:: REQUIREMENT ::
The expected answer is the full listing, repeated exactly and free of images.

*** DATA ***

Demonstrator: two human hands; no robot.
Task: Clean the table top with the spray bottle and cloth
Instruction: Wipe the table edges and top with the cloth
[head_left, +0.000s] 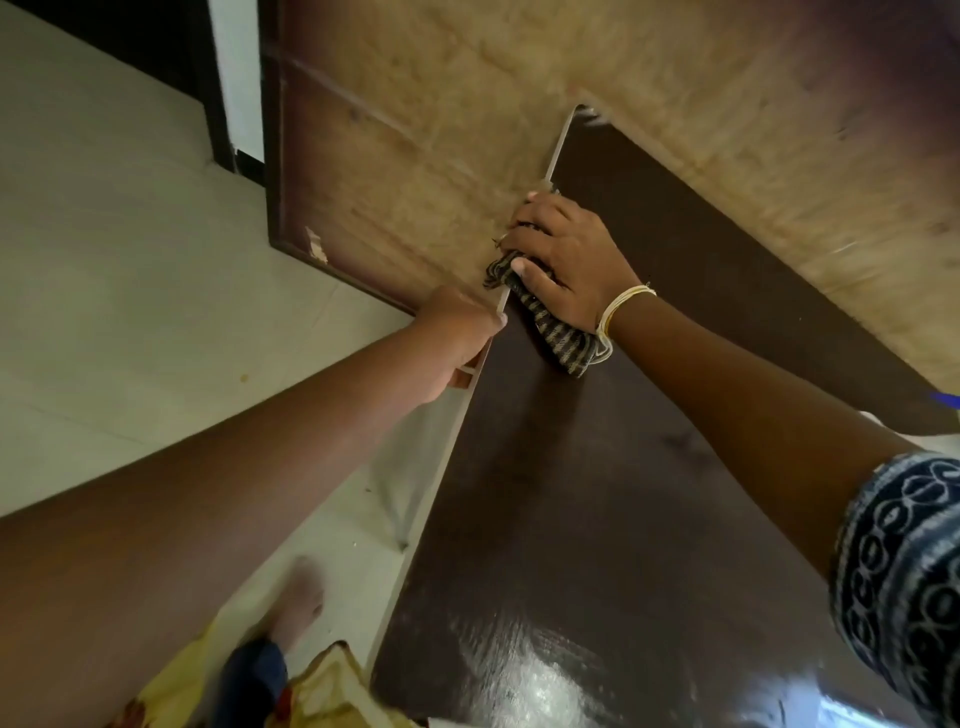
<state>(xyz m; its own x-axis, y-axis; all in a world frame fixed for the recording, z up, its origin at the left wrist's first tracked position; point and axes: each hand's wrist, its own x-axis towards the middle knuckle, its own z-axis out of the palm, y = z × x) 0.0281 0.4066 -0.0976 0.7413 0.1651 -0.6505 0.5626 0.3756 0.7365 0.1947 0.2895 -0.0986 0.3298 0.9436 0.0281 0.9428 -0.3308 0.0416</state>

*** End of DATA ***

:: EXERCISE ANSWER ::
Demonstrator: two human hands; no robot.
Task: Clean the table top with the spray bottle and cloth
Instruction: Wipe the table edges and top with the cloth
[head_left, +0.000s] 
<state>(xyz m; its own x-axis, y-axis; all in a world frame fixed for the recording, z up, its origin at the left wrist's first tracked position; point and axes: each hand's wrist, its own x-axis towards the middle knuckle, its own z-axis out of the palm, y = z × x) 0.0281 0.4066 -0.0976 0.7413 0.1651 -0.6505 0.5626 0.3756 0.7365 0.1947 0.2895 -0.0986 0.3298 0.9436 0.0281 0.9428 -0.3308 0.0416</state>

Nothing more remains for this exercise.